§ **What is expected**
Take each line in the entries below that holds "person" and show it.

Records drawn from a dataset
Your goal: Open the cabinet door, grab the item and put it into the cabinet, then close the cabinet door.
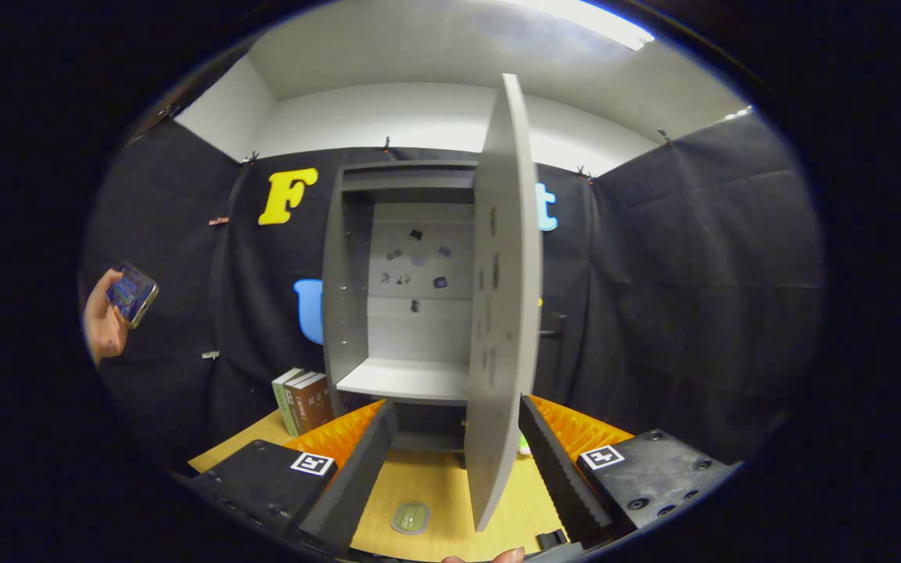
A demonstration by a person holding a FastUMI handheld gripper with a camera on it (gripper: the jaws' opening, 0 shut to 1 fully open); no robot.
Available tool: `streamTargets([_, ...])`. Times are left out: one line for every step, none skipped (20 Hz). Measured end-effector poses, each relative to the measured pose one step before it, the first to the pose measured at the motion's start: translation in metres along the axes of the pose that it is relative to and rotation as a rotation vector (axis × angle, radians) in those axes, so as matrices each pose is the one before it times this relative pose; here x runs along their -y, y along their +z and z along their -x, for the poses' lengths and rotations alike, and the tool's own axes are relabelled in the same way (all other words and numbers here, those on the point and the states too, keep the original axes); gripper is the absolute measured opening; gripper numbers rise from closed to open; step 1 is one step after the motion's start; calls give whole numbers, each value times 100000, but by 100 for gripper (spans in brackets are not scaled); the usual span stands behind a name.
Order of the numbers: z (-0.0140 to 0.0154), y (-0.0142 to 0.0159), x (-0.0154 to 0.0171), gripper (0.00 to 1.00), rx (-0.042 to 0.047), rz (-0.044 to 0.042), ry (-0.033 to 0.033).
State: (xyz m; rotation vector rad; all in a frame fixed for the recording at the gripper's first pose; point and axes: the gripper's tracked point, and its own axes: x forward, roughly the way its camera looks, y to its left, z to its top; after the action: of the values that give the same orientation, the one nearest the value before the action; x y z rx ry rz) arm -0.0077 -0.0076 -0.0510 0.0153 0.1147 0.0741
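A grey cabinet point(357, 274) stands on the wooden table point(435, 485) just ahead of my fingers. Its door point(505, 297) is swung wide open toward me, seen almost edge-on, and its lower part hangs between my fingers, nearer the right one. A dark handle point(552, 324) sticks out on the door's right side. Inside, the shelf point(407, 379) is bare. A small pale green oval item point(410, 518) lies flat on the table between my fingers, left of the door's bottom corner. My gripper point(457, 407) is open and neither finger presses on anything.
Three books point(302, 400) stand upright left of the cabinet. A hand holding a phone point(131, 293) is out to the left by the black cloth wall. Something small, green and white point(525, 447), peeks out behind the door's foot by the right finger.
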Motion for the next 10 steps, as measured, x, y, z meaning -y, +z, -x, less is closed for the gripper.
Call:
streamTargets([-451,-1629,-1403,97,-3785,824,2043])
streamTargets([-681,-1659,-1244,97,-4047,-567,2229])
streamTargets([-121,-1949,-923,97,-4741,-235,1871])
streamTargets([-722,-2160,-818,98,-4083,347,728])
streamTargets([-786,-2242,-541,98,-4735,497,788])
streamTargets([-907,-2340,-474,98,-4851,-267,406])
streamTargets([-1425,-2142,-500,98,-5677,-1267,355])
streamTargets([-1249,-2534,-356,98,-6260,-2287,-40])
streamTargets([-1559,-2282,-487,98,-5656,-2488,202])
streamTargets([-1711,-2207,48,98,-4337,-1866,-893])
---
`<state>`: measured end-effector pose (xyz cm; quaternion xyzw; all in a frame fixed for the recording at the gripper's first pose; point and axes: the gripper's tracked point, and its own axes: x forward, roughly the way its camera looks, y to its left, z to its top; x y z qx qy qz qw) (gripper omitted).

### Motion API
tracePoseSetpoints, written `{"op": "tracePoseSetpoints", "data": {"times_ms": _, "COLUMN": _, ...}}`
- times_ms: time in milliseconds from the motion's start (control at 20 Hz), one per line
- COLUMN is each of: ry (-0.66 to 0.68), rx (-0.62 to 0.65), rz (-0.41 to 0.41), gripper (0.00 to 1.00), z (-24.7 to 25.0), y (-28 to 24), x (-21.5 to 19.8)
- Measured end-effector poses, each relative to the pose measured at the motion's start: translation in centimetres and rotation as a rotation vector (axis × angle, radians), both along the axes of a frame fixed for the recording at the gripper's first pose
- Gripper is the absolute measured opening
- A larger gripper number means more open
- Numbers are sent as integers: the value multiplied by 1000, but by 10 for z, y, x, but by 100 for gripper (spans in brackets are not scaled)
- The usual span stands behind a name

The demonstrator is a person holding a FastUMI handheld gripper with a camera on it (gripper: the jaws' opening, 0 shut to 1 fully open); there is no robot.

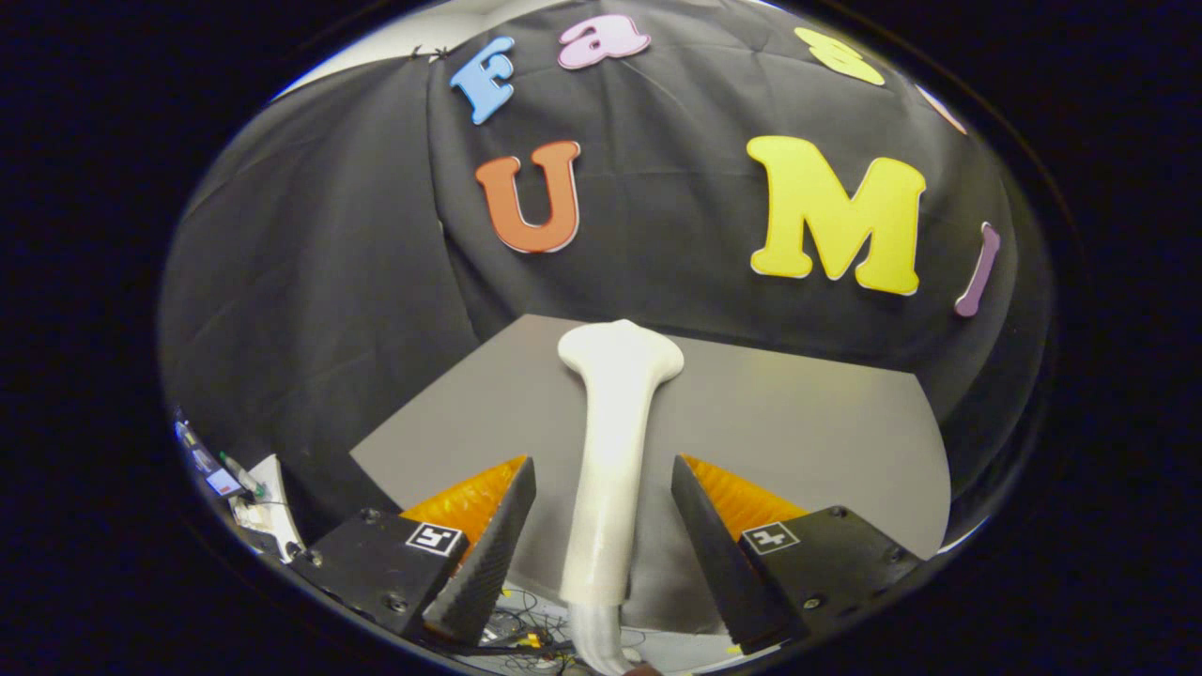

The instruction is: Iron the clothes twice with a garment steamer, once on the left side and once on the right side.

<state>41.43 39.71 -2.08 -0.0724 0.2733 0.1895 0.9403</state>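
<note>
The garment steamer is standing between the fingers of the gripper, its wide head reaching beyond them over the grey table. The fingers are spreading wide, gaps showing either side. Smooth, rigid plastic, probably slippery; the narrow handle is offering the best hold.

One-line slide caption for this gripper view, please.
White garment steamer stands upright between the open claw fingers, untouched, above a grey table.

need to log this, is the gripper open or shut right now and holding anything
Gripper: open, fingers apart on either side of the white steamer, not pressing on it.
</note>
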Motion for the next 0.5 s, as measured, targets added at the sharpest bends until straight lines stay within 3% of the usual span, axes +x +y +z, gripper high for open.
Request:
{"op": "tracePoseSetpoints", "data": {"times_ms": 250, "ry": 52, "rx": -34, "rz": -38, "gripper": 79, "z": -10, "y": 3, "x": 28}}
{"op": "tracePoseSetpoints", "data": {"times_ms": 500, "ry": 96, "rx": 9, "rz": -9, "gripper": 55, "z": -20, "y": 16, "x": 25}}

§ **Task answer**
A demonstration by a person holding a FastUMI handheld gripper with a camera on it (gripper: the jaws' opening, 0 shut to 1 fully open); no robot.
The demonstrator is a person holding a FastUMI handheld gripper with a camera on it (gripper: the jaws' opening, 0 shut to 1 fully open); there is no robot.

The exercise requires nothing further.